Cookie Cats A/B Test Analysis

An A/B test analysis of the Cookie Cats mobile game, evaluating the impact of moving a gate from level 30 to level 40 on player retention and engagement. The analysis includes statistical testing, business impact estimation, and recommendations based on the results.

Repo

Executive Summary

Business question: Does moving the gate from level 30 → 40 affect player retention and engagement?

Primary metric: Day‑7 retention (retention_7).

Guardrail metrics: Day-1 retention (retention_1) and engagement (sum_gamerounds).

Result: Moving gate to level 40 reduces day-7 retention by ~0.8 pp (p < 0.05) with 95% CI [-1.33, -0.31] pp, which is negative and below the pre‑specified 1.0 pp MDE. Tests on guardrails indicate an insignificant difference.

Decision: Do not roll out. While the result is statistically significant, the effect is negative and below the practical threshold.

Dataset

column	data type	description
`userid`	`int`	Unique player ID
`version`	`str`	Experiment split (`gate_30` = control, `gate_40` = treatment)
`sum_gamerounds`	`int`	Total rounds per player
`retention_1`	`bool`	Active 1 day after installing the game
`retention_7`	`bool`	Active 7 days after installing the game

Contains approximately 90k players (each row corresponding to 1 player), balanced across experiment groups.

Link to data source

Experiment Design

Population: gate_30 and gate_40 players, with a split of approximately 45k records (checked by SRM test).

Primary metric:

Day-7 retention (retention_7): Two‑proportion z‑test
Retention at day 7 is considered as a significant indicator of LTV in the industry.

Guardrail metrics:

Day-1 retention (retention_1): Two-proportion z‑test
Engagement (sum_gamerounds): Mann–Whitney U test and Welch's t-test on log-transformed data

Power / MDE: 80% power target, 1.0 pp MDE. Observed sample size achieves 0.74 pp MDE, a smaller detectable effect than the designed 1.0 pp MDE at 80% power.

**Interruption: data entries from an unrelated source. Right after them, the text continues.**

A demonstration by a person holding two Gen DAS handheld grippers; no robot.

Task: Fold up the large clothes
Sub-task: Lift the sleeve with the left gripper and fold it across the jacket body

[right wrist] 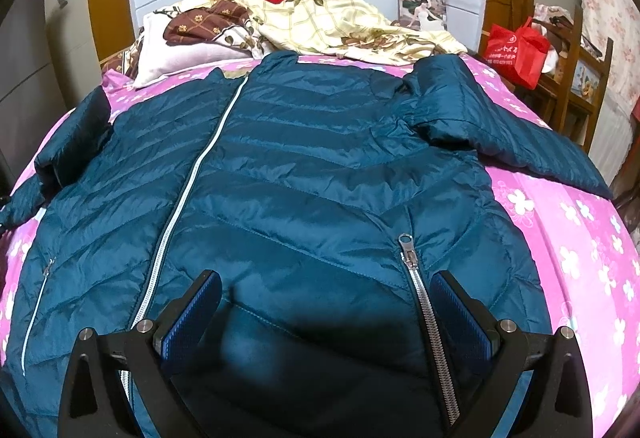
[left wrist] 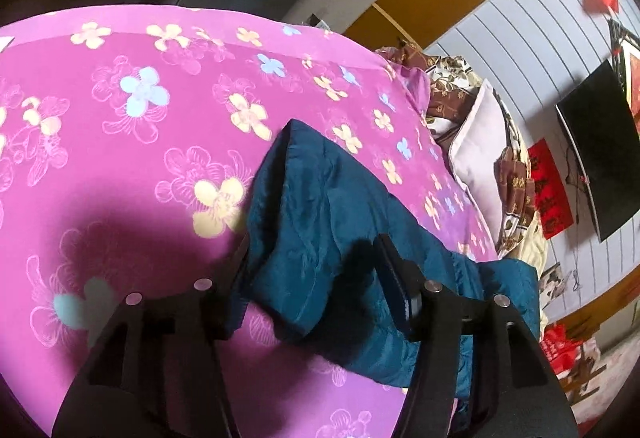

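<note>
A bed (right wrist: 568,238) under a pink flowered sheet (left wrist: 120,118) carries a teal quilted puffer jacket (right wrist: 300,178), spread front-up with its pale zipper closed and sleeves out to the sides. The left gripper (left wrist: 312,262) has its fingers parted around one sleeve (left wrist: 320,206), the pads not pressing it. The right gripper (right wrist: 326,302) hovers open over the hem.
</note>
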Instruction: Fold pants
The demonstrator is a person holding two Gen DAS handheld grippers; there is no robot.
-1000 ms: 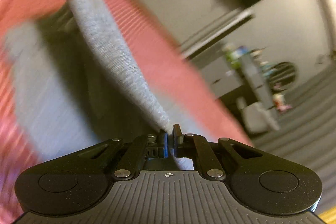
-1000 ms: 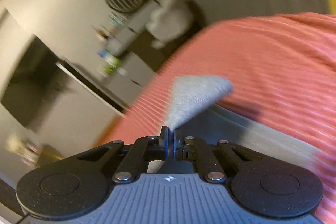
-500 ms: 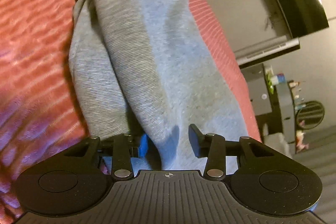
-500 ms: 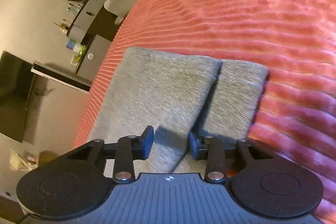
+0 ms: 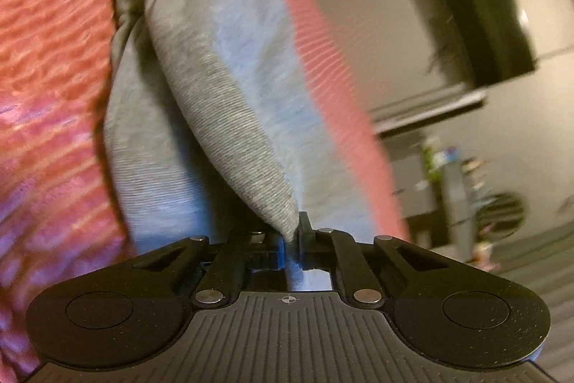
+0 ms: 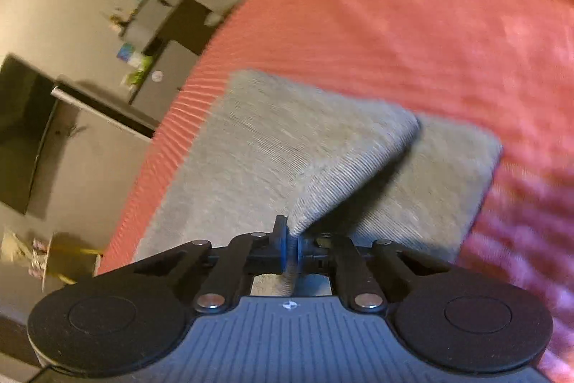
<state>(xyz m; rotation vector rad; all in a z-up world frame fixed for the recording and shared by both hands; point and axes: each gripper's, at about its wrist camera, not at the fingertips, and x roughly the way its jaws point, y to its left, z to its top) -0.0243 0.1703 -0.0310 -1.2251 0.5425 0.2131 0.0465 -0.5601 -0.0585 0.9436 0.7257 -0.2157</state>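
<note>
Clamped again after gaping half a second ago, left gripper (image 5: pixel 292 236) and right gripper (image 6: pixel 291 244) each pinching a lifted fold of the grey pants (image 5: pixel 201 88), spread along the edge of the coral ribbed bedspread (image 6: pixel 412 24), cuffs toward its middle

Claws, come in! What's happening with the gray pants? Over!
Left claw shut on gray sweatpants. Right claw shut on them too. Top layer lifted off the red bedspread. Nothing in the way.

Pants (image 5: pixel 201 117) lie on the bedspread (image 5: pixel 50 60), one edge pinched up between each gripper's fingers (image 6: pixel 281 241)
</note>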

Significance level: Pre-specified as 5% (alpha = 0.05) with 95% CI

Multiple testing correction: Guardrails adjusted via Holm method

Decision rule: Rollout only if the result is statistically significant, the experiment effect is larger than 1.0 pp, and guardrails do not display any negative effect.

Sample Ratio Mismatch check: Chi-square test (alpha = 0.001) on assignment counts

Results

Chi-square p = 0.008 passes SRM check but it is in a cautionary range.

Metric	Test	Control	Treatment	Abs Δ (pp/unit)	p-value
Day-7 retention	Two-proportion z	19.02%	18.20%	-0.82 pp (-4.31%)	0.0016
Day-1 retention	Two-proportion z	44.81%	44.22%	-0.59 pp	0.15
Game rounds	Mann–Whitney U	52.46	51.30	-1.16	0.15
	Welch's t (log)	2.888	2.870	-	0.15

Note:

Guardrail p-values are Holm-adjusted.
Cohen’s h = 0.02 for the primary metric, which is negligible in standardized magnitude (below the conventional threshold of 0.20 for a small effect).

Interpretation:
The difference in primary metric (retention_7) is statistically significant (p = 0.0016). The treatment group (gate_40) shows a −0.82 pp decrease in day-7 retention compared to control (gate_30) with 95% CI [-1.33, -0.31] pp, corresponding to a -4.3% relative drop. While the result is statistically significant, the effect is negative and below the practical threshold of 1.0 pp. Cohen's h = 0.02 indicates that the magnitude of this effect is negligible. Even though this negative effect is minimal, rollout is not recommended.

Business Impact

Per 100k installs, the test result indicates 820 fewer players retained by day 7, with the true impact likely between 312 and 1328 fewer players (95% confidence). Assuming an ARPU of $0.50 a month, that means ~$410 monthly revenue loss per 100k installs.

Limitations & Next Steps

Include covariates (region, platform, spend) for adjusted models.
Timestamps to perform time-to-event analysis.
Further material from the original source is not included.